Problem
Copy every line of the data that includes the string "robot".

Extracted data

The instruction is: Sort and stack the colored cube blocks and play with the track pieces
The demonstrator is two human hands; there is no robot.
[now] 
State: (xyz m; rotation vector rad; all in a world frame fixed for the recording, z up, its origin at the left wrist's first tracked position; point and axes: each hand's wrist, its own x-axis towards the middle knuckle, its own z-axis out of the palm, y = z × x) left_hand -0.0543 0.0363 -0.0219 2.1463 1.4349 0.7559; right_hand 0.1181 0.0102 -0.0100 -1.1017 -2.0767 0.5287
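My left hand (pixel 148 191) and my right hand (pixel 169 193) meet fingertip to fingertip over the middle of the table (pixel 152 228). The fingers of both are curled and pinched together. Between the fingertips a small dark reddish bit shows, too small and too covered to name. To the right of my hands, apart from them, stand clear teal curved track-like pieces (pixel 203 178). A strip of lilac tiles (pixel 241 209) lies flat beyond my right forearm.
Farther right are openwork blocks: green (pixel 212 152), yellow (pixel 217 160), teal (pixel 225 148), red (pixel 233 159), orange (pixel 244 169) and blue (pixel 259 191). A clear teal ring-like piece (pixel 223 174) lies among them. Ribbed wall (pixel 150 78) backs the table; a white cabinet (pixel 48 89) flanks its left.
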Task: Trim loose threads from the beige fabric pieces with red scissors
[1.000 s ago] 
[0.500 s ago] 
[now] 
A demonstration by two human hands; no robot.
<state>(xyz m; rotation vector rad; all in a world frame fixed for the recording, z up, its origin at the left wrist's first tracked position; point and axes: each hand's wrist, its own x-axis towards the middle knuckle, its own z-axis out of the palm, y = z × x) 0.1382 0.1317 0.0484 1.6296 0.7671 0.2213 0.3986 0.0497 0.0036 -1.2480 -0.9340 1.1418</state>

Solution to this problem
The demonstrator is two human hands; there is no robot.
A demonstration by two human hands; no robot.

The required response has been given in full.